# Exercise directions:
Give the listing again character for character, but drop the images.

──────── The data

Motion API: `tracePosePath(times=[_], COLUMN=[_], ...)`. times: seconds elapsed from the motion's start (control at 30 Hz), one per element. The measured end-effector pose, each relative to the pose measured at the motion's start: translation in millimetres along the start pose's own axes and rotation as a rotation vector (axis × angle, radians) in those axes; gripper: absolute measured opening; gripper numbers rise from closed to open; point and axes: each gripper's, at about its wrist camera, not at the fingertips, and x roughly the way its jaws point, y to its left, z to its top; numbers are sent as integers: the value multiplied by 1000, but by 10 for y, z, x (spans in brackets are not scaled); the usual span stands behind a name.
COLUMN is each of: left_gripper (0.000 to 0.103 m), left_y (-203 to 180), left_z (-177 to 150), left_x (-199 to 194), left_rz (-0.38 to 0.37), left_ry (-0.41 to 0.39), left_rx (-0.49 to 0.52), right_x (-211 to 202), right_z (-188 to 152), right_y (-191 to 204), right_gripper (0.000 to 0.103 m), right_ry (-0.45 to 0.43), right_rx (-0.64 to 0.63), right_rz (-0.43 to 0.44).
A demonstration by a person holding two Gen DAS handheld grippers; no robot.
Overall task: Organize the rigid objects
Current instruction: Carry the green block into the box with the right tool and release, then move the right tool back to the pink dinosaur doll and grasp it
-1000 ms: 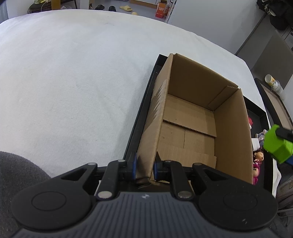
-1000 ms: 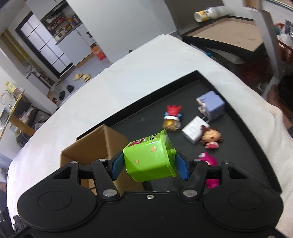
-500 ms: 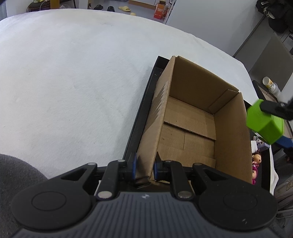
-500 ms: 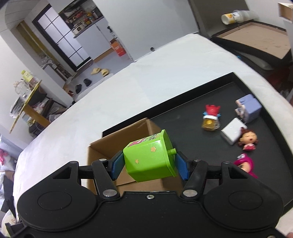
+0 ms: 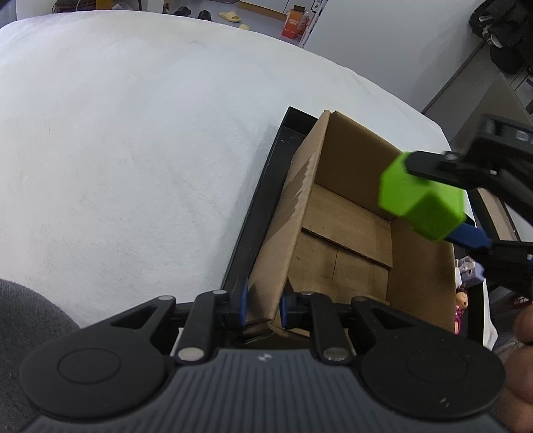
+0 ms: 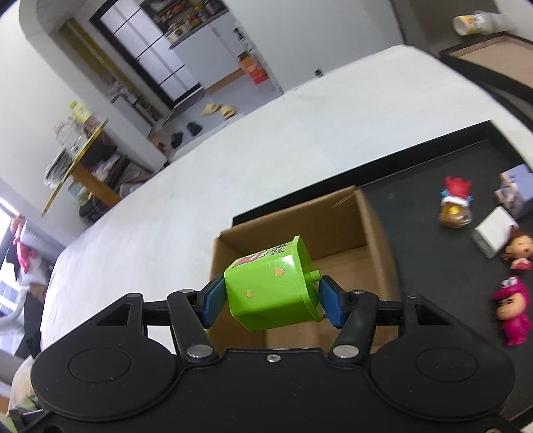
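An open cardboard box (image 5: 346, 233) stands on the left part of a black tray (image 5: 263, 200) on a white table. My left gripper (image 5: 263, 306) is shut on the box's near corner wall. My right gripper (image 6: 271, 299) is shut on a green toy cube (image 6: 273, 293) with star stickers and holds it above the box (image 6: 299, 233); the cube (image 5: 421, 203) hangs over the box's right wall in the left wrist view. The box looks empty inside.
On the tray (image 6: 433, 266) right of the box lie a red-capped figure (image 6: 454, 206), a white block (image 6: 493, 231), a purple cube (image 6: 513, 193), a brown-haired doll (image 6: 518, 249) and a pink figure (image 6: 511, 313). A second tray with a cup (image 6: 473, 23) stands far right.
My right gripper has carried the green cube left and up, from beside the toys to over the box opening. My left gripper has kept its hold on the box wall.
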Motion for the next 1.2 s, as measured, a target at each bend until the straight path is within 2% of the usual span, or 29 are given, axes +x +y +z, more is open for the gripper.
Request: tracePosePath(times=[0.4,0.87,1.2], left_gripper=[18,19,19], left_y=[60,56,20], left_z=[-3,-45,-44], left_x=[-18,-18,-40], left_rz=[-34,-22,-12], left_ry=[25,16,16], left_rx=[-36,-41,-37], right_x=[296,-111,-338], right_z=[38,-44,-77], right_y=[111,-67,-221], right_gripper=[62,62,62], right_ry=[67,34,21], right_rx=[-34,-12,14], right_rz=[19,62,40])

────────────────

# Answer for the task:
Motion API: `tracePosePath(times=[_], COLUMN=[_], ...)`. times: seconds elapsed from the motion's start (control at 30 Hz), one per element. The measured end-effector pose, each relative to the pose measured at the motion's start: translation in millimetres along the start pose's own axes and rotation as a rotation vector (axis × angle, radians) in those axes; gripper: absolute measured opening; gripper numbers rise from closed to open; point and axes: each gripper's, at about its wrist camera, not at the fingertips, and x roughly the way its jaws point, y to its left, z to its top; numbers are sent as integers: the value multiplied by 1000, but by 10 for y, z, x (spans in brackets are not scaled); the usual span stands behind a name.
COLUMN is each of: left_gripper (0.000 to 0.103 m), left_y (-203 to 180), left_z (-177 to 150), left_x (-199 to 194), left_rz (-0.38 to 0.37), left_ry (-0.41 to 0.39), left_rx (-0.49 to 0.52), right_x (-211 to 202), right_z (-188 to 152), right_y (-191 to 204), right_gripper (0.000 to 0.103 m), right_ry (-0.45 to 0.43), right_rx (-0.64 to 0.63), right_rz (-0.43 to 0.44).
A demonstration by a person holding two Gen DAS handheld grippers; no robot.
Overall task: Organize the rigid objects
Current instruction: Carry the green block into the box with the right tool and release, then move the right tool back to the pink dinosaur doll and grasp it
-1000 ms: 
-1000 ms: 
-500 ms: 
-500 ms: 
+0 ms: 
+0 ms: 
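An open cardboard box (image 5: 346, 233) stands on the left part of a black tray (image 5: 263, 200) on a white table. My left gripper (image 5: 263, 306) is shut on the box's near corner wall. My right gripper (image 6: 271, 299) is shut on a green toy cube (image 6: 273, 293) with star stickers and holds it above the box (image 6: 299, 233); the cube (image 5: 421, 203) hangs over the box's right wall in the left wrist view. The box looks empty inside.
On the tray (image 6: 433, 266) right of the box lie a red-capped figure (image 6: 454, 206), a white block (image 6: 493, 231), a purple cube (image 6: 513, 193), a brown-haired doll (image 6: 518, 249) and a pink figure (image 6: 511, 313). A second tray with a cup (image 6: 473, 23) stands far right.
My right gripper has carried the green cube left and up, from beside the toys to over the box opening. My left gripper has kept its hold on the box wall.
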Motion for the next 1.2 s, as measured, a target at each bend until the straight path is within 2% of the usual span, or 29 are given, axes +x +y +z, more is open for the gripper.
Request: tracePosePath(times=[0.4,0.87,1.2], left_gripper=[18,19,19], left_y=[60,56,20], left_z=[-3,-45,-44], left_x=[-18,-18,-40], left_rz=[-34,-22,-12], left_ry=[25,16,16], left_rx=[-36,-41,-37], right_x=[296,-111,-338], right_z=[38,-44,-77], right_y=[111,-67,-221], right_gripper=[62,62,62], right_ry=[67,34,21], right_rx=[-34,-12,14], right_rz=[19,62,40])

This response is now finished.